Os investigadores já colenciaram provas contra 276 pessoas, das quais 99 foram formalmente acusadas. Detalhes sobre as identidades e acusações ainda não foram divulgados. Questionado por jornalistas sobre se e quando o presidente russo Putin será julgado, o presidente da Eurojust, Ladislav Hamran, afirmou que o julgamento internacional dependerá de um acordo internacional, mas “esse dia certamente virá”.
Além disso, Países Baixos também pretende estabelecer em Haia uma sede europeia para processar empresas ocidentais que burlam o boicote à Rússia. Esse órgão judicial pode cooperar com as instituições internacionais de justiça já sediadas em Haia. Todos os grandes países da UE estariam apoiando essa iniciativa.
Desde a invasão russa da Ucrânia, os países da UE restringiram, entre outras coisas, as exportações para a Rússia. Mas o Kremlin tem conseguido contornar o boicote “em grande escala”, por exemplo, com a ajuda de intermediários estrangeiros. A nova sede europeia deve reunir informações de todos os países da UE sobre essas burlas, diz Hoekstra.
Já é discutida há algum tempo nas Nações Unidas a futura responsabilização da Rússia, políticos russos e militares por seu papel na guerra contra a Ucrânia. Contudo, ainda não há clareza sobre o assunto. Em teoria, o Tribunal Internacional de Justiça ou o TPI poderiam ser considerados, mas também pode ser criado — assim como o Tribunal da Jugoslávia — um tribunal especial da ONU. É provável que a Rússia tente impedir isso no Conselho de Segurança da ONU.
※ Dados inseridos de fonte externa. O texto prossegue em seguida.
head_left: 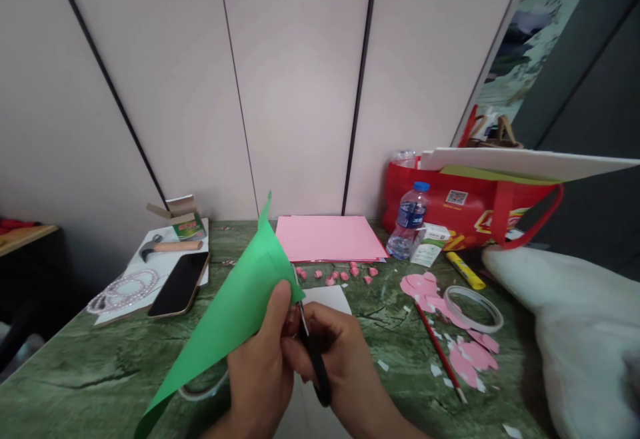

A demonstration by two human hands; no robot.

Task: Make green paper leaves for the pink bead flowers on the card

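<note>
While a black smartphone (179, 284) lay at nine o'clock on the green marble tabletop (75, 359), the left hand (263, 366) kept a closed grip on the folded green paper sheet (235, 306). The right hand (340, 352) was closed around black-handled scissors (313, 352), blades at the paper's edge. Pink paper scraps (470, 352) sat at three o'clock.

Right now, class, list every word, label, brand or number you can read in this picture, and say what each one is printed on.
None can be read.
Red bag: white QR-code patch and yellow lettering, too blurred.
Water bottle: blue label, print too small.
Small green box: red characters, blurred.
White carton: print too small.
</note>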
Também é possível instalar na Holanda um tribunal especial “conforme o direito ucraniano”. Isso poderia ser feito fora do Conselho de Segurança (ou seja, sem a concordância russa). Essa construção jurídica foi aplicada anteriormente para processar os suspeitos líbios do atentado de bomba contra um avião americano sobre Lockerbie, na Escócia, por meio de um tribunal especial no fortemente guardado Campo Zeist.